Energy comes from the attention people pay to meeting discussions and conversations and the caliber of the conversation. The responsible networker can add value in several ways:

  • When you go around the table and everyone says who they are and what they do, listen closely and think about how what you know, who you know or what you do can help them meet their goals.
  • Ask interesting questions.
  • When talking with people at the meeting ask “How can I help you?” or “Where does your best business come from?” or “Who would you like to meet?” As you think about your resources that can help someone else, you will be dispersing the cooperative energy that charges a meeting.
  • When your turn comes to introduce yourself try to make your comments strategic. Offer a short story that illustrates the benefits of what you do, who your clients are and what crisis led them to you. This will tie others’ perceptions of you to the kind of work illustrated in the story, and will suggest the kind of situation you are looking for.

Often you will want to make plans to continue a discussion or get to know someone better in a separate meeting.

  • Make sure to plan one or two future meetings with individuals you talk to. Instead of the common one-on-one get-together, suggest a triad where adding a third person you both want to know better can lead to interesting opportunities.
  • Or suggest that you each review the other’s LinkedIn list and select someone you would like to meet. Then you both bring the identified person to your meeting. Conversations can be lively, personal and very targeted because you each know two of the people at the table well enough to highlight the possible connections
  • If someone you had hoped to see did not attend the meeting, you can contact the person and offer to catch them up on the meeting. Initiatives between group meetings are so important to a group’s vitality that most groups have a section of the meeting called “thank you’s and leads wanted” where people share whom they met with and who they want to meet. When there are many thank you’s and lead requests it emphasizes the purpose of the group and the energy in the room rises like a hot air balloon.


Follow-up is important for the success of both the individual networker and the group. First, in terms of the individual, you should add notes to your contacts system as soon as possible after you return to the office because the further the notetaking is from the event, the harder it is to remember details.
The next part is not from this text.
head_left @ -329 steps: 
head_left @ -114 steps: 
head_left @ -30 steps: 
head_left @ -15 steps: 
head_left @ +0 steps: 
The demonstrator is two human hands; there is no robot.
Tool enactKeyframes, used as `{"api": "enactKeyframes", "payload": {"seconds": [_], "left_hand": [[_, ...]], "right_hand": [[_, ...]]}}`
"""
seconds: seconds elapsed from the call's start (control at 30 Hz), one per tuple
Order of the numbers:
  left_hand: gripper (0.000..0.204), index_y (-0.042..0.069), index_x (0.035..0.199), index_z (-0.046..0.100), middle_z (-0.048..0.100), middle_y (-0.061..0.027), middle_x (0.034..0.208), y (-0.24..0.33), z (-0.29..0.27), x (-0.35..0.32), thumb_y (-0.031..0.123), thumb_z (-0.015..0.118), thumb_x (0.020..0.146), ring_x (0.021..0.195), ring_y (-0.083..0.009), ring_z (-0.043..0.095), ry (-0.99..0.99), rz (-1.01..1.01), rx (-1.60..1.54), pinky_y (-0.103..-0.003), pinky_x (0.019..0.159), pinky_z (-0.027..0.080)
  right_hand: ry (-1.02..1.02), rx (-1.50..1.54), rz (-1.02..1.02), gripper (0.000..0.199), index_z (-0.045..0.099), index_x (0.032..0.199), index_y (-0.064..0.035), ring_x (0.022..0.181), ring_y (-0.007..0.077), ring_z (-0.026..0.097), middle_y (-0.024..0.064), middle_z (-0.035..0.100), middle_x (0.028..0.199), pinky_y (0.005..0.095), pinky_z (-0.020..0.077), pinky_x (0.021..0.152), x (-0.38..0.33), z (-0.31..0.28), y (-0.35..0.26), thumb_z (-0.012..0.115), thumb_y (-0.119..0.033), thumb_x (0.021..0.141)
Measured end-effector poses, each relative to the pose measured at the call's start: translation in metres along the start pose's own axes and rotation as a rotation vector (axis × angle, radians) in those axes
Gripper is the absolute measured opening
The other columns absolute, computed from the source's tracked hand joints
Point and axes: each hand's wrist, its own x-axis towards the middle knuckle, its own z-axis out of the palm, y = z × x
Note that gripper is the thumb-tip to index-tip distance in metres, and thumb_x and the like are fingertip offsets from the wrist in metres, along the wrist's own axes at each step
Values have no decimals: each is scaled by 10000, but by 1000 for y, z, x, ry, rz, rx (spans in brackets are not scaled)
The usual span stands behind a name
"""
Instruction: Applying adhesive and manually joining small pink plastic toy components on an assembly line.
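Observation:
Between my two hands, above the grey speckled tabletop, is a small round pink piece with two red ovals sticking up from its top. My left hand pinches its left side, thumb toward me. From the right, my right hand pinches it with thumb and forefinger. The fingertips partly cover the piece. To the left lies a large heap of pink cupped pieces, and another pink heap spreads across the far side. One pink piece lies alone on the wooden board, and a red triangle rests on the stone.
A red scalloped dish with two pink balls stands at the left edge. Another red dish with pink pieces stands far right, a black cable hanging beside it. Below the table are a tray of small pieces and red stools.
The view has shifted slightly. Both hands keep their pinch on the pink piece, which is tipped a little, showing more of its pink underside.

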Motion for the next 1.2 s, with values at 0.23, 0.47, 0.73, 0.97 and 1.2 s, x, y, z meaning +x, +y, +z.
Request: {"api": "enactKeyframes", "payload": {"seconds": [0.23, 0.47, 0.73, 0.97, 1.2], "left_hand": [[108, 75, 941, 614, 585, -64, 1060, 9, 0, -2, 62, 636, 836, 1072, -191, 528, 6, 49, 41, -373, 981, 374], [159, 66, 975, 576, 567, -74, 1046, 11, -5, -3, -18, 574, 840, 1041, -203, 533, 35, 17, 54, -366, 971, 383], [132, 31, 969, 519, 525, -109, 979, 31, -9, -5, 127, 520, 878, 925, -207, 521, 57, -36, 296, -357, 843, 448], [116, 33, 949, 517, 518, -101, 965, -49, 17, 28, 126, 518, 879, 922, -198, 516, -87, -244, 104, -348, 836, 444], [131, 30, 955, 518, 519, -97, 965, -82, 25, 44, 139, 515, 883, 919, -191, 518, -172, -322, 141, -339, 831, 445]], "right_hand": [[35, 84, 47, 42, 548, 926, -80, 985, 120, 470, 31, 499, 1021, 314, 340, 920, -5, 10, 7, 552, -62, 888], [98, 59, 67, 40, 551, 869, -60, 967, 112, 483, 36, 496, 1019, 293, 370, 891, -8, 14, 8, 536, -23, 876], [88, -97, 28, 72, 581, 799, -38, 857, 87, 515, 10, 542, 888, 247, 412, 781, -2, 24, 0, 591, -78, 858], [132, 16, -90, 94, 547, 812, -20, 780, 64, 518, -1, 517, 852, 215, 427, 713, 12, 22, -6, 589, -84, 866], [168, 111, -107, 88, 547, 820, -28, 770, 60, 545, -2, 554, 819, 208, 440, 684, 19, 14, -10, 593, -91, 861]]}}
And details are critical.

For example, if you learned of an important personal event in someone’s life you will want to note it so you can send an appropriate message at the proper time. If you heard of a work-related opportunity you want to write down all the details to help you be precise when you follow up.

You also may want to note idiosyncratic points, such as what someone wore or ate or is reading. All the details over time coalesce into a multifaceted picture of the person.

As you go about networking in other venues, you should keep in mind the resources people have requested. Think of group members as resources for people they don’t know yet. By keeping group members top of mind you are adding to the group’s strength.

You can also further you own strategy and build up your groups by bringing guests to meetings. Bringing a guest can help the person and also the group. Guests add new topics, insights and ideas to group discussions.


The strength of your networking is affected by the venues in which you network. This is especially true if you have joined a group as part of a strategic networking plan focused on your goals. Members need to be cognizant of the need to resist the siren-like call of friendly fun and continue to be strategic about business-focused networking. It is the responsibility of networkers who join groups as part of their strategic plan to stay engaged, attend to their networking preparation and follow-up details, and continually work to create meaningful relationships within the group.